**DATA IN THIS EXERCISE:**
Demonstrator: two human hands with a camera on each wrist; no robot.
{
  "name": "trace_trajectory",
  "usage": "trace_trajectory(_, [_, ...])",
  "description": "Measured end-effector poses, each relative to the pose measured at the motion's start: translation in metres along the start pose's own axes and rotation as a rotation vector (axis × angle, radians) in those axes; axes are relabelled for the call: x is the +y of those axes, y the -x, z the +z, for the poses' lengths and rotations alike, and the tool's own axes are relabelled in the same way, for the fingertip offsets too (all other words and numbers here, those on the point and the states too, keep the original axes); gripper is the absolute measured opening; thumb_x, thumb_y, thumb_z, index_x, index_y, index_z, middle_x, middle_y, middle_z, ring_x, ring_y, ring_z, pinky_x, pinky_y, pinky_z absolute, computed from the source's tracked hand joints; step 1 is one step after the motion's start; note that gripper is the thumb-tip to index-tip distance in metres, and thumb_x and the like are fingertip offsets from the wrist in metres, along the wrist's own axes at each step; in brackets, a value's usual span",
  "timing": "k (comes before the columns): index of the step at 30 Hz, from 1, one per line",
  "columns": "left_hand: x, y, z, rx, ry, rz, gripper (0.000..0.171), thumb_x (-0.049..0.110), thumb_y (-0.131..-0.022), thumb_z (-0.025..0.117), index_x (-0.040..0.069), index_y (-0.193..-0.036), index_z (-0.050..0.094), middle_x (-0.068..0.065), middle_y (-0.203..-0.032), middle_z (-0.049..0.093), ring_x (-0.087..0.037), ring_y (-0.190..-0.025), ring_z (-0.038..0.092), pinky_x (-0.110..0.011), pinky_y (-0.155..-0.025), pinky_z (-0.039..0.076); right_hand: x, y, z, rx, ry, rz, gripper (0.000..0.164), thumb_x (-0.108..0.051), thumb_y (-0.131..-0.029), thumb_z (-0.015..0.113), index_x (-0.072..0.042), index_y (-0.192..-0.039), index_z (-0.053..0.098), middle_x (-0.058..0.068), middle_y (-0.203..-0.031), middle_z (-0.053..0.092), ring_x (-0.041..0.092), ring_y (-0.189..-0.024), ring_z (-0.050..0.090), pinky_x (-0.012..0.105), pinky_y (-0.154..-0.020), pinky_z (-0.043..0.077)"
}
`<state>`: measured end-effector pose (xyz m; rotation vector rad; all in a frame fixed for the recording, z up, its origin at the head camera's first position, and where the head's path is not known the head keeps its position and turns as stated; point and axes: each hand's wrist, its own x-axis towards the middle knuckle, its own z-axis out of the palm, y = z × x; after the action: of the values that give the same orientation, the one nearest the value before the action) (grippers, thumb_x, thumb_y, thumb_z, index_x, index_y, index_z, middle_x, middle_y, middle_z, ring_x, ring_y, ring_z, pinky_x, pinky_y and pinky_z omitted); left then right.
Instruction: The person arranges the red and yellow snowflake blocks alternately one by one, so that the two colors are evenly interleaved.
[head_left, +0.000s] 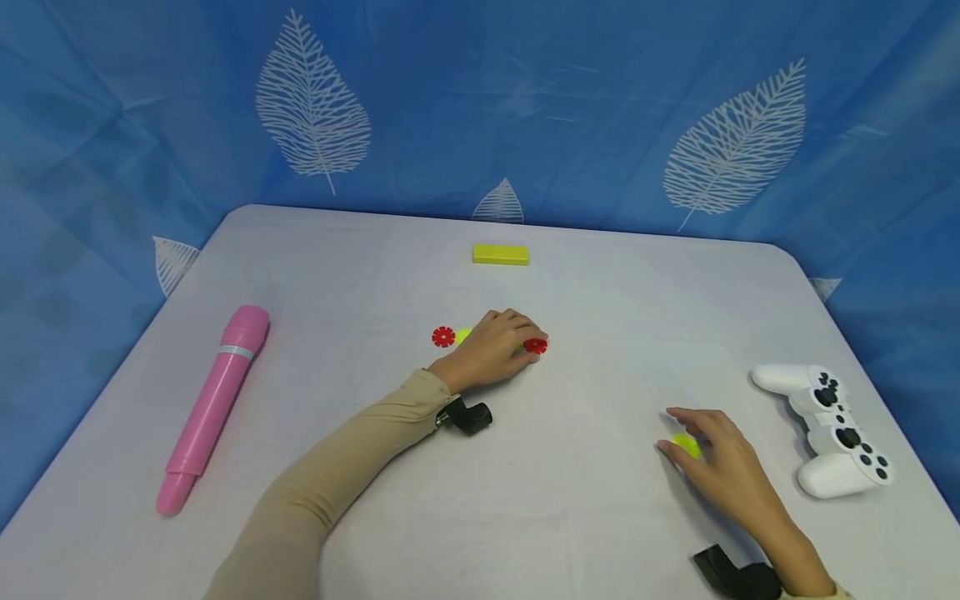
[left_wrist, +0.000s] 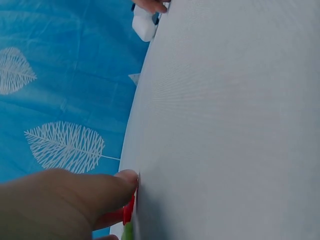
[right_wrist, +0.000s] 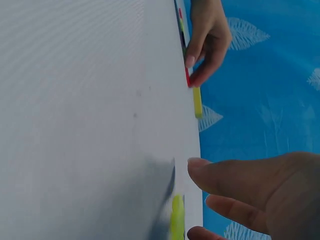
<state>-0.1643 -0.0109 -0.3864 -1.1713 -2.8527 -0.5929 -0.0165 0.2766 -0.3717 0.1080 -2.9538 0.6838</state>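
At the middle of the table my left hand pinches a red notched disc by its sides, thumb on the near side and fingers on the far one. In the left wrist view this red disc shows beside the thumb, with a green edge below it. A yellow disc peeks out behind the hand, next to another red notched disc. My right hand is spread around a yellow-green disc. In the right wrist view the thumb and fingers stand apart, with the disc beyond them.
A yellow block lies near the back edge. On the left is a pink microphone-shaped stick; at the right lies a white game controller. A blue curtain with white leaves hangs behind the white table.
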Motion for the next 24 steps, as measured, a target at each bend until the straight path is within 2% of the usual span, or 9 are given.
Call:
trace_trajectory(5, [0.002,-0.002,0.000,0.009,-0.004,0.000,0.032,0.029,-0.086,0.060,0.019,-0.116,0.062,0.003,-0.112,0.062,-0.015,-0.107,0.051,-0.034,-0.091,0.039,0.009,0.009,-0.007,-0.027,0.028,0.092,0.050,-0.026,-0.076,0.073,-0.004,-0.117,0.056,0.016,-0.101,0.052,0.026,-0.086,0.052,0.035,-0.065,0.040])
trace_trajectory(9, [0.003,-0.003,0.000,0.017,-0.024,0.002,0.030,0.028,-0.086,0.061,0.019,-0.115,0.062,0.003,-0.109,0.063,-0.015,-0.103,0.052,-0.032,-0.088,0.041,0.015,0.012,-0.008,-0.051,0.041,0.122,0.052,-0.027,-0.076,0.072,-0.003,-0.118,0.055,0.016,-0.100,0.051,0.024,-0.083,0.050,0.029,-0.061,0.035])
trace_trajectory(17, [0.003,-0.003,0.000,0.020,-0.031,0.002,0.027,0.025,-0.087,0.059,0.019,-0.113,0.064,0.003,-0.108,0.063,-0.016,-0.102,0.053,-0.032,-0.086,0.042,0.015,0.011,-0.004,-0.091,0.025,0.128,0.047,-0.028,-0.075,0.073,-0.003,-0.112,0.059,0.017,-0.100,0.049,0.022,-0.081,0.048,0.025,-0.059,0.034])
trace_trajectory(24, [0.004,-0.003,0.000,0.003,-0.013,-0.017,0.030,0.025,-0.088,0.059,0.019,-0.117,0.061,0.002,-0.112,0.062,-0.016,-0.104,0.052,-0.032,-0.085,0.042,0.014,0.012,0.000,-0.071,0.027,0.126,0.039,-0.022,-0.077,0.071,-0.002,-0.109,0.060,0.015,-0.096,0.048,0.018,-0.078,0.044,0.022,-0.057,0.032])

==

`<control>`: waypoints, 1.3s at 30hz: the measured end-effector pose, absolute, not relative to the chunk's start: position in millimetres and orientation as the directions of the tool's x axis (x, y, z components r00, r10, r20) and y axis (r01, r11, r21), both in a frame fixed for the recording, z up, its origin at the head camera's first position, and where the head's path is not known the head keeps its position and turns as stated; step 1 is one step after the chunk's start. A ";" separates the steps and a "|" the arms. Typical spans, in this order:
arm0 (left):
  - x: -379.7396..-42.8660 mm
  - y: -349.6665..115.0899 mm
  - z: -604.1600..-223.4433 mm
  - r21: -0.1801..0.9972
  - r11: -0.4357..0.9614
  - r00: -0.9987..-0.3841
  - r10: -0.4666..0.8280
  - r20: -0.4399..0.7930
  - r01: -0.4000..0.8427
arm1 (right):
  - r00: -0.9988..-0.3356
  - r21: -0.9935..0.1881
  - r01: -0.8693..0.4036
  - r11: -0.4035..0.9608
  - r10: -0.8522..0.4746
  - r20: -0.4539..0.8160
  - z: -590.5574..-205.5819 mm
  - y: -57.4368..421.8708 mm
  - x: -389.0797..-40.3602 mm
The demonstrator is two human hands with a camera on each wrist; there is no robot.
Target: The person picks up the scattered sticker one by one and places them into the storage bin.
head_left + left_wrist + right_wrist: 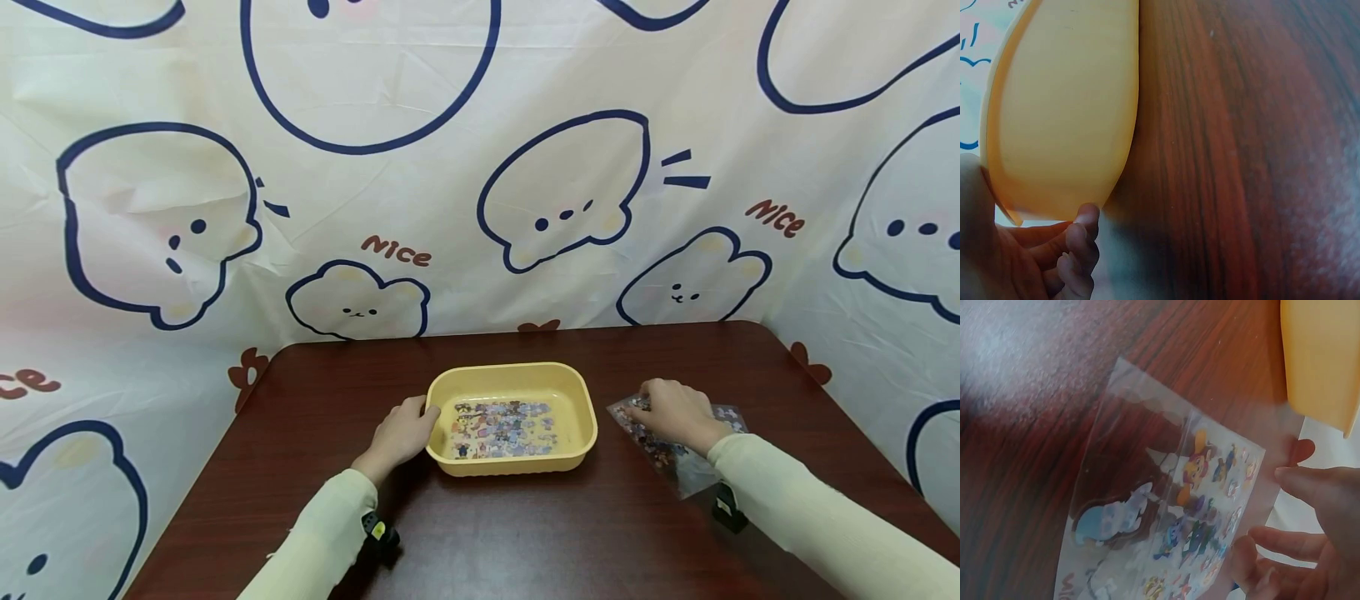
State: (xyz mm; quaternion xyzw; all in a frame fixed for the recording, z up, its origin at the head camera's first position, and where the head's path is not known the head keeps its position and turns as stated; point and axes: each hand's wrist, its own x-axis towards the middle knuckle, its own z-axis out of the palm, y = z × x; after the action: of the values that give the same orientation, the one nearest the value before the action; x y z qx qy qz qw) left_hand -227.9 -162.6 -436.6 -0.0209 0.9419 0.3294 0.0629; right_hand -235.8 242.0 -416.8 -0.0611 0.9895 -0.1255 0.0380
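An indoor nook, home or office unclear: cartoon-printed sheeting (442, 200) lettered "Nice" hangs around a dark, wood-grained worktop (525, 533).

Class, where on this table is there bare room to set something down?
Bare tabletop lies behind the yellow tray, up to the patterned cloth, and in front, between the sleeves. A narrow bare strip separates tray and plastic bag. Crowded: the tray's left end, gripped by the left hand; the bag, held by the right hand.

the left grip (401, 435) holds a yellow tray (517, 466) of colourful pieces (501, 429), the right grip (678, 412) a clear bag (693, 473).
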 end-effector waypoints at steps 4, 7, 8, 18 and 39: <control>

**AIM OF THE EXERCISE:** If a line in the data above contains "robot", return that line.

**RESULT:**
Demonstrator: two human hands with a camera on each wrist; no robot.
The demonstrator is two human hands with a camera on each wrist; there is no robot.

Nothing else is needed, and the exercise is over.